Flexible Content Models in Standards Development: The Case for Structured Content with Microsoft Word

With much focus on smart standards, standards development organizations (SDOs) are looking at paths forward that will take them from static documents to digital information.

Standards are typically produced as documents and thus are written, stored and managed as single files, usually as PDFs.

For standards consumers, this poses a particular challenge. Standards are functional and once understood (i.e. ‘read’), are used in the creation of further documentation that guide business operations. Copying and pasting from these documents and into the various systems that make up today’s business landscape creates additional problems – both for the consumer and the SDO:

  • It eliminates a single source of truth
  • It is hard to trace back the documentation copied and pasted from standards to the original source.
  • It is difficult to manage specific information

As your SDO goes about evolving the delivery model, moving towards smart standards and standards as a service, it might seem like ‘evolution’ must be synonymous with ‘total overhaul’ and the kind of transformation that incurs a hefty price tag as well as introducing complexity for staff, particularly where new tools are concerned.

The benefits of structured content in making content flexible and capable of serving the digital needs of customers are undeniable.
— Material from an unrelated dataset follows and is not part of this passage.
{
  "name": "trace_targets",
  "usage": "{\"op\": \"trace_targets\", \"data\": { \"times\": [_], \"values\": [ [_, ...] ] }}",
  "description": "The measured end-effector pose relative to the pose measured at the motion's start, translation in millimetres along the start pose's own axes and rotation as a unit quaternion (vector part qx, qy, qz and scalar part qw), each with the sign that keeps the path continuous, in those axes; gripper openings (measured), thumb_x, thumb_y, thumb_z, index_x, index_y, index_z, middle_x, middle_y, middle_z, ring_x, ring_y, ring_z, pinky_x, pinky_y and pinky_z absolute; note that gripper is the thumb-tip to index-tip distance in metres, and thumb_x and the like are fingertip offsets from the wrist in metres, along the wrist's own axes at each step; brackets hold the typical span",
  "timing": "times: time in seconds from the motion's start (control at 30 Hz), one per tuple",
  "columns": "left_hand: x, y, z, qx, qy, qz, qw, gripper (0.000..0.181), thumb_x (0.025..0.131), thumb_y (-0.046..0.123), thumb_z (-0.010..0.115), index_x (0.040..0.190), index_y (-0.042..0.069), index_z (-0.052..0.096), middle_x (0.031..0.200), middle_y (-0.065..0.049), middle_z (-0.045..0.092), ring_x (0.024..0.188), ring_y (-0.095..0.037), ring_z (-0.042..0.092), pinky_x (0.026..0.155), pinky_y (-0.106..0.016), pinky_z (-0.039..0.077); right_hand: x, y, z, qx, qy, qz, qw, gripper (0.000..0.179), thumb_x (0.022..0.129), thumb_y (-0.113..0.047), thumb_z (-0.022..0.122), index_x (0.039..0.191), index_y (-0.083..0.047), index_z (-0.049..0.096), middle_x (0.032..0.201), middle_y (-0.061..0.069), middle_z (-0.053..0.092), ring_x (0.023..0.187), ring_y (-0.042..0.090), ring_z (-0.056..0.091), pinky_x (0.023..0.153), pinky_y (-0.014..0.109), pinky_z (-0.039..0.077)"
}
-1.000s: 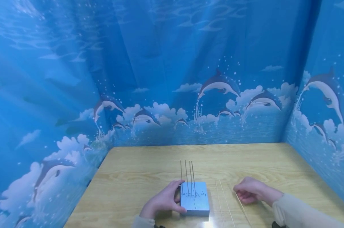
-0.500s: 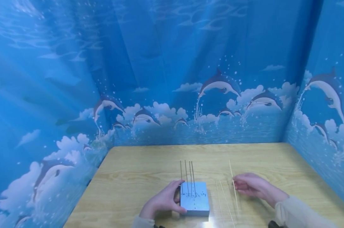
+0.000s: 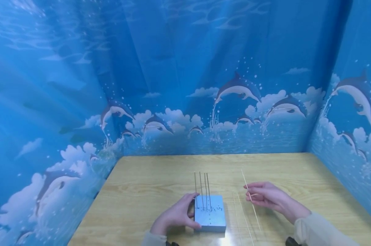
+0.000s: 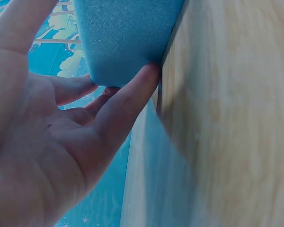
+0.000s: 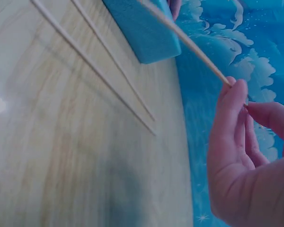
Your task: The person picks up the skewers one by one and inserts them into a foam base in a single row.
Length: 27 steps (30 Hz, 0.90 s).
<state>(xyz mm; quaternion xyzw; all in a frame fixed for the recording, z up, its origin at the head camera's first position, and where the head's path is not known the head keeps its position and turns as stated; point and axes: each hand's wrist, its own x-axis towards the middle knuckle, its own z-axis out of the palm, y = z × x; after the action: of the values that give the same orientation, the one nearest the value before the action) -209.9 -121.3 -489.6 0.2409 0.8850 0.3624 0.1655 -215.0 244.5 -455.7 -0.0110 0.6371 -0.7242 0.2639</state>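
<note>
A blue foam block (image 3: 216, 218) with small holes in its top sits on the table, several thin wooden skewers (image 3: 201, 188) standing in it. My left hand (image 3: 177, 213) grips the block's left side, thumb at the near edge and fingers toward the far one. In the left wrist view, its fingers (image 4: 128, 104) press the foam (image 4: 128, 42). To the right of the block, my right hand (image 3: 269, 198) pinches another skewer (image 3: 255, 214) between thumb and fingertips, tilted with its top leaning left. The right wrist view has this skewer (image 5: 194, 48) stretching from the fingertips past the block.
Two loose skewers (image 3: 245, 218) lie on the wood-grain table (image 3: 148, 181) between the block and my right hand. Blue dolphin-printed curtains (image 3: 173, 85) hang behind the table and along both sides.
My right hand has lifted a skewer from the table and moved slightly left and away from me; its top now leans left. My left hand stays on the block.
</note>
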Motion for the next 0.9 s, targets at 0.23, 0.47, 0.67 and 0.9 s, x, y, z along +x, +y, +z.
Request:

However, obliging SMEs to learn complex tooling can become such a hindrance to the natural workflow as to result in abandonment.

As SDOs consider the routes ahead to digital transformation and smart standards, time is of the essence in tackling the threat to revenue streams from paper- and portal-based publishing paradigms.

Solving challenges for standards consumers with Microsoft Word

There are ways to achieve smart standards and deliver standards as a service without needing to move either SMEs – or indeed, consumers of standards – away from Microsoft Word.

While it requires a change on the back end, it does not demand a complete overhaul of familiar tools. By leveraging content models such as componentization, content becomes much more flexible and enables standards producers to add value to consumers through APIs. Componentization allows content to be managed at a micro level, rather than solely at the document level.

From a user-friendly interface, content can be opened directly in Microsoft Word. Staff work as normal, adding changes, and once saved, the edits are automatically reflected in the system.

Key to this approach is ensuring complete audit trails so users can see a full version history of content changes over time, giving your organization full visibility over your standard and the update process. Componentization also allows for fine-grained control over content for example, through the addition of metadata.

Updating content in Microsoft Word

Reviewing and updating a standard or a policy can be a laborious process, involving line-by-line review to find each citation and check the latest version for changes. Propylon’s Microsoft Word-enabled tools present all content cited within the document so users can quickly navigate to the relevant content. Further, users can click a button to check for updates. The tool will perform a comparison to check if the originally cited content has been updated since the document was last reviewed. Users can browse standards and import content directly, all without leaving the Microsoft Word environment, making this process much easier, faster, and more accurate.

Flexible content models for the production and consumption of standards

As SDOs consider the routes ahead to digital transformation and smart standards, time is of the essence in tackling the threat to revenue streams from paper- and portal-based publishing paradigms. SDOs do not need to move SMEs away from familiar tools to embrace Standards as a Service and solve consumers’ pressing reuse issues. They can do so in Microsoft Word while reaping the benefits of flexible content models.